Now I aspire that when I inevitably go awry to never be boringly incorrect—only brilliantly wrong! Which brings me to my goals for these articles. Primarily I will share my passion for statistics (yes, I know this is weird). I hope to offer a bit of entertainment as I connect statistics to the “real world”. And in time I hope to fully share the key tools for statistical decision making that I have found useful over the years.

Where to start then? Well, every statistical decision starts with classifying your observations—and some of those outcomes are actually boring, so we will need to start there. First, though, let me attempt to define a “statistical decision.”

2. What is a “statistical decision”?

If you Google this you will find lots of pages talking about inference, hypothesis testing, Bayes’ theorem, and more math than you may care to process. This is a general problem when learning statistics and is still an issue in my view—sometimes we make things too complicated (more generally I find this is true of most quality tools and “Quality” in general). Hopefully I can help fill a bit of this gap for people that may be following a path similar to mine.

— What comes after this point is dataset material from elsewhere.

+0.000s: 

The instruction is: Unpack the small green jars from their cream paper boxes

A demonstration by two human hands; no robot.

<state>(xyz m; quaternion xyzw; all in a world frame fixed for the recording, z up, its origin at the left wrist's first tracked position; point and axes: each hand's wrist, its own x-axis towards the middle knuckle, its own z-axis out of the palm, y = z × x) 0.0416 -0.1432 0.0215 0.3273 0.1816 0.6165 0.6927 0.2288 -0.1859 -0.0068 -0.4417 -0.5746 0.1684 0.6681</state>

So let me give a go at this from my perspective: a statistical decision is the result of the process attempting to correctly classify some system event into a category based on a series of observations. We will see (and perhaps you already have) that statistical decisions can go wrong in any of these four key areas. Breaking each area down separately:

The event is observable more than once, possibly requiring a reset of the system before each observation.
The observation relates to the categories of interest and the event tends to yield different observations for the different categories of interest.
There is a process for the classification that produces a specific decision as the result of the observations (e.g., “take an average and compare it to a reference value”).
There is a true classification for the event, independent of our observations (though in some cases we may never know what that correct classification is).

Now I must apologize to those giants who have stood before me in this field—for I see this initial definition is more complicated than anticipated. I guess this foundational work is more subtle in the details than I have been giving it credit for!

Perhaps for clarity we should look at a comparison between a “regular decision” and a “statistical decision”. Regular decisions are the vast majority of decisions we make in life, many without thinking and almost all without any recourse to mathematics of any sort. On the points of definition above:

Regular decisions are based on observable events, but there may be no expectation or awareness that the events may be part of a repeating pattern. Also, spontaneous regular decisions may only be connected to an apparently causal event in hindsight.
Regular decisions also yield a category choice, but in many cases the choice is one of “satisficing” (picking the first plausibly acceptable category) rather than a careful review of all possible category outcomes.
Regular decisions will follow a process, but this process may be unknown, untested, miss-applied, or any of the other numerous process failures we see in life.
Regular decisions may, or may not, have a strictly true classification result. Most decisions in your life, frankly, will not have a result that is independently true. This is obvious once you appreciate how many decisions come down to “matters of taste” or choices in your “pursuit of happiness.”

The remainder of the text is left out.